Wednesday, December 31, 2008

WAS EVER WOMAN IN THIS HUMOUR WON? It's amazing that Dennis Prager wrote "When a Woman Isn't In the Mood: Part I." It's astounding that he published it. It's mind-blowing that, having published it, he didn't hop a tramp steamer to Vera Cruz and try to make a new life for himself. But reenforce your skulls with duct tape, because Prager's back with "When a Woman Isn't In the Mood: Part II."

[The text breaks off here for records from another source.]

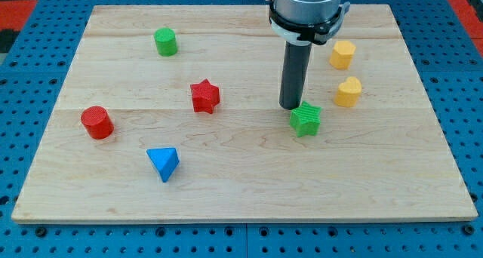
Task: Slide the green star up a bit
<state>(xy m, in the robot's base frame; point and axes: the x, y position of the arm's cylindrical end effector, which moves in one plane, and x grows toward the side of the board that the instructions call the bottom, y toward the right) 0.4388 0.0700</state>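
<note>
The green star (306, 119) lies on the wooden board (241, 175), right of its middle. My tip (290, 107) stands on the board just above and to the left of the green star, close to it or touching it. The dark rod rises from there to the arm's grey wrist at the view's top.
A yellow hexagon (342, 54) and a yellow heart-like block (349, 91) lie to the upper right of the star. A red star (204, 96), a green cylinder (166, 42), a red cylinder (96, 123) and a blue triangle (164, 163) lie to the left.
</note>
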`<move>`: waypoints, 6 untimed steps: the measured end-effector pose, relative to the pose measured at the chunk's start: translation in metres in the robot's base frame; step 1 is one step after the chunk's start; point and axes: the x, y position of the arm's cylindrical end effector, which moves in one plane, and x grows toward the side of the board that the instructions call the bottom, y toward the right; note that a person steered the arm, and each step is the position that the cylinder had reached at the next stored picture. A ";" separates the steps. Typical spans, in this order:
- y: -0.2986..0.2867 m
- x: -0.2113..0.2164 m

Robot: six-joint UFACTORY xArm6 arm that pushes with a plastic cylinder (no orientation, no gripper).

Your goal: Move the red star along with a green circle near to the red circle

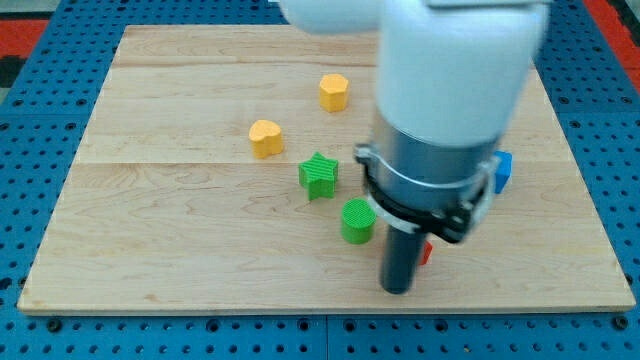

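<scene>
While our tip [397,289] presses a mostly hidden red block [426,255] right of the green circle [357,221], we push next; no jaws exist.

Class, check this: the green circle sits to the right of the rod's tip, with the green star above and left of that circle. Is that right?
Not quite. The camera view shows the green circle to the left of my tip, not the right. The green star does sit above and left of that circle.

A green star [319,175], yellow heart [266,138], yellow hexagon [334,92] and blue block [502,171] sat on the tabletop [150,240].
</scene>
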 end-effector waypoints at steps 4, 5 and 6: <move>0.004 -0.063; -0.001 -0.072; 0.004 -0.031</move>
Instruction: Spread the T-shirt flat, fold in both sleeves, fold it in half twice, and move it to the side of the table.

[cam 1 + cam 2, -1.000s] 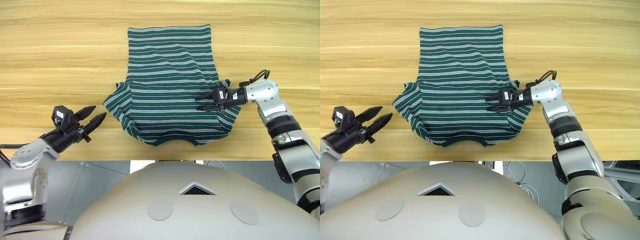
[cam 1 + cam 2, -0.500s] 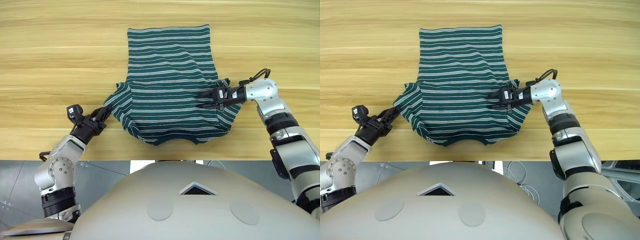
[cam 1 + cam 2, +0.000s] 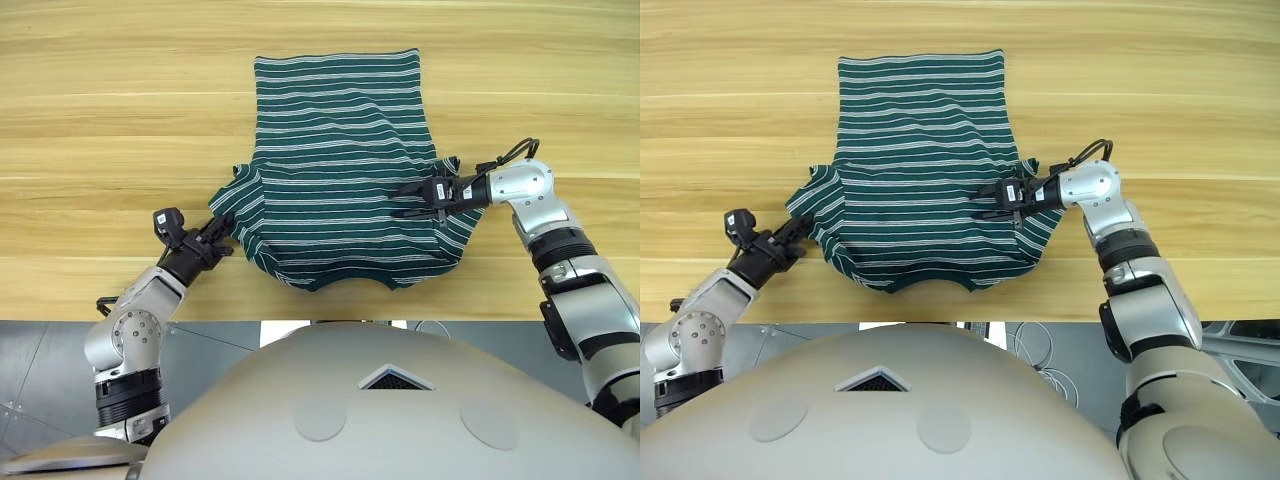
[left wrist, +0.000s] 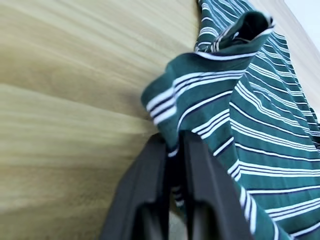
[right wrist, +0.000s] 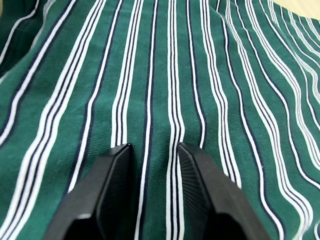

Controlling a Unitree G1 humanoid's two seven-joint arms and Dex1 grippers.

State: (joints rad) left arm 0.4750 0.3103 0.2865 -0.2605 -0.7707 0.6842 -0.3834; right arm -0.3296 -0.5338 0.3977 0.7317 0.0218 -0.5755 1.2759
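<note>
Wooden table (image 3: 100, 100), pale grain running left to right, spans the whole scene. Dark green T-shirt (image 3: 340, 140) with thin white stripes lies at the table's middle, hem (image 3: 336, 58) on the far side, collar (image 3: 340, 282) close to the near edge. Far half of the body lies mostly flat. Near half is wider and rumpled, with creases across the chest. Left sleeve (image 3: 232, 196) juts out to the left, its cuff edge lifted and curled rather than flat on the wood. Right sleeve (image 3: 458, 215) is bunched against the body on the right. Right gripper (image 3: 402, 203) sits over the right side of the chest, pointing left, just inboard of the right sleeve. Its two fingers (image 5: 114, 180) stand a narrow gap apart, tips down on the cloth, and the striped fabric runs flat and unpinched between them. Left gripper (image 3: 222, 232) is at the near-left corner of the shirt, on the near side of the left sleeve, pointing right and toward the far side. Its fingers (image 4: 150, 185) are drawn nearly together with a fold of the sleeve's edge caught between them. The cloth rises from the grip in a small peak above the table.
</note>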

His argument is that, to preserve the marital bliss of their households, women should have sex with their husbands whether they feel like it or not. We might call this the nut graf, were not all the grafs nuts:
The baby boom generation elevated feelings to a status higher than codes of behavior. In determining how one ought to act, feelings, not some code higher than one’s feelings, became decisive: “No shoulds, no oughts.” In the case of sex, therefore, the only right time for a wife to have sex with her husband is when she feels like having it.
And here's an analogy that should really win the ladies over: "Why do we assume that it is terribly irresponsible for a man to refuse to go to work because he is not in the mood, but a woman can -- indeed, ought to -- refuse sex because she is not in the mood?" That's why it's called a blow job, girls.

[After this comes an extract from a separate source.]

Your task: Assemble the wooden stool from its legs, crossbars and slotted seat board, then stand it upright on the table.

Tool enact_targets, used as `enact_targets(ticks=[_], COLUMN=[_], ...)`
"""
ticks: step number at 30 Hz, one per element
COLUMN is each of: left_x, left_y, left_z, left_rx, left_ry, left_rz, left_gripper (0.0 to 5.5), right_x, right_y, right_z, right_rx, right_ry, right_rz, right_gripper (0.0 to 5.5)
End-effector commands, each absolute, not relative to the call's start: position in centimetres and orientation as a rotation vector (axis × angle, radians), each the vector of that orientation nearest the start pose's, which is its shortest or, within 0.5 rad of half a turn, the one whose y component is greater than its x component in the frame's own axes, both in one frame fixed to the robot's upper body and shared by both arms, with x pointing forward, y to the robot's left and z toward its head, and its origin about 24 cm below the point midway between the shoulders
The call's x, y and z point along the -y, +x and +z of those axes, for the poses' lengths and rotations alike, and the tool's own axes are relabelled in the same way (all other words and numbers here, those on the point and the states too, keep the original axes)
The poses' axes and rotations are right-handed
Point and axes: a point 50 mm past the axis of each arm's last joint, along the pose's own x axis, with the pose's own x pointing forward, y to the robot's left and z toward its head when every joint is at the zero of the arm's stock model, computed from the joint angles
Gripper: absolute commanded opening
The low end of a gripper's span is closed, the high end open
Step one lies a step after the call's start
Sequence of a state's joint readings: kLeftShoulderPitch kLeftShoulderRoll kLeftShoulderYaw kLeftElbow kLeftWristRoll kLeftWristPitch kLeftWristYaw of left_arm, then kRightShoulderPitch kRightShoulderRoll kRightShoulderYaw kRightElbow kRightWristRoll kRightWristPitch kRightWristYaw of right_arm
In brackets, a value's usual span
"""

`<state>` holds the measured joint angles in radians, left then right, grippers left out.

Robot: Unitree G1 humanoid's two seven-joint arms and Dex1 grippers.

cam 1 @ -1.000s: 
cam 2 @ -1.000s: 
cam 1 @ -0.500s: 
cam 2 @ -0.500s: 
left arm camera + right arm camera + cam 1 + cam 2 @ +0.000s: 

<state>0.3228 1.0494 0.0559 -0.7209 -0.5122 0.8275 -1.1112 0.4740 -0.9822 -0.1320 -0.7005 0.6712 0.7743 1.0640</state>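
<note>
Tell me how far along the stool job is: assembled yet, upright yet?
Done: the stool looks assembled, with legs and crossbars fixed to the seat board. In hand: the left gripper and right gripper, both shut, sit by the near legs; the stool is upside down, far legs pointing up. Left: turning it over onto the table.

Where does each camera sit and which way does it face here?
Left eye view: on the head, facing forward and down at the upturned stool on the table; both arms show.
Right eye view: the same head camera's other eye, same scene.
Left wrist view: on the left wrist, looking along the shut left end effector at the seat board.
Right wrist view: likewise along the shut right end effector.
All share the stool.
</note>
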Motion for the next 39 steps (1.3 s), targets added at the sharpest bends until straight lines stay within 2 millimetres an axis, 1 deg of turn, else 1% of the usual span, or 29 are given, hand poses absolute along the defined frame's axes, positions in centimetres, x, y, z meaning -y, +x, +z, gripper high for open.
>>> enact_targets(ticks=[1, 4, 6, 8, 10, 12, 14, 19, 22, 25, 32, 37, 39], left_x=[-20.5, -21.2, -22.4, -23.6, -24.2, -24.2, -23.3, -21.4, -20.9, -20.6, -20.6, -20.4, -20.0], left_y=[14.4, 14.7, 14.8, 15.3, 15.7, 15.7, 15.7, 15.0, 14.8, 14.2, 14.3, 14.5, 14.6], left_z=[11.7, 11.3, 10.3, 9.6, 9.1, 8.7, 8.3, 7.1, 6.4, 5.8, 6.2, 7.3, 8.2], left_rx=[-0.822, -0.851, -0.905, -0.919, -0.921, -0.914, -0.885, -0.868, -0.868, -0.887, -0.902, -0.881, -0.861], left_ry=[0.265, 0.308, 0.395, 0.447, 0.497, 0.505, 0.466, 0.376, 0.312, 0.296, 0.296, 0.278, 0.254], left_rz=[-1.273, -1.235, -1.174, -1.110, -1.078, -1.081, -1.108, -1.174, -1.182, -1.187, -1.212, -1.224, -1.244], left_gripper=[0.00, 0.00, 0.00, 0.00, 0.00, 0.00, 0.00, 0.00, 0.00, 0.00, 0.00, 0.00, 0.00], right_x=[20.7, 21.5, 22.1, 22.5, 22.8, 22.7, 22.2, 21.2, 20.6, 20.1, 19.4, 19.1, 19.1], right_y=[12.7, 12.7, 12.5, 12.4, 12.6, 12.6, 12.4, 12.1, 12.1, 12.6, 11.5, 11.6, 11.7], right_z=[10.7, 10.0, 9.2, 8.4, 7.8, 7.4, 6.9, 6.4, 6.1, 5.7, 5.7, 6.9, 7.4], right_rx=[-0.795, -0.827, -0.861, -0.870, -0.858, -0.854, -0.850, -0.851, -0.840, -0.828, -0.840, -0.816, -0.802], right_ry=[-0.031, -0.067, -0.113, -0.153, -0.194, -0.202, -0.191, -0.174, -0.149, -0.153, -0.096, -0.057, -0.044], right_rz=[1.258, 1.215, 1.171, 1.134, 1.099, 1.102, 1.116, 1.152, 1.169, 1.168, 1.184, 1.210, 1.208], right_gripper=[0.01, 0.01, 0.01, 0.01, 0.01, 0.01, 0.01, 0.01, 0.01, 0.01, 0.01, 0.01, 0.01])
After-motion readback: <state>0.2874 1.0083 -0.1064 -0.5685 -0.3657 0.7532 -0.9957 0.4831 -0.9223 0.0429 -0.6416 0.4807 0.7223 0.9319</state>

Even more disturbing than his argument is his sheer doggedness in pursuing it. I can understand begging, pleading, emotionally manipulating, and even dressing up nice, buying dinner, and pretending to be a nice guy to obtain sex, but writing two columns for Town Hall is where I draw the line. They're both as repetitive and incantatory as a bad 18th Century religious tract. It's as if Prager had heard the famously ugly womanizer John Wilkes' explanation of his romantic success -- "Give me half an hour and I can talk my face away" -- and decided: give me two essays and I can talk my penis into her vagina.

Someone should send him a bottle of Astrolube with a note explaining that it's not just for women.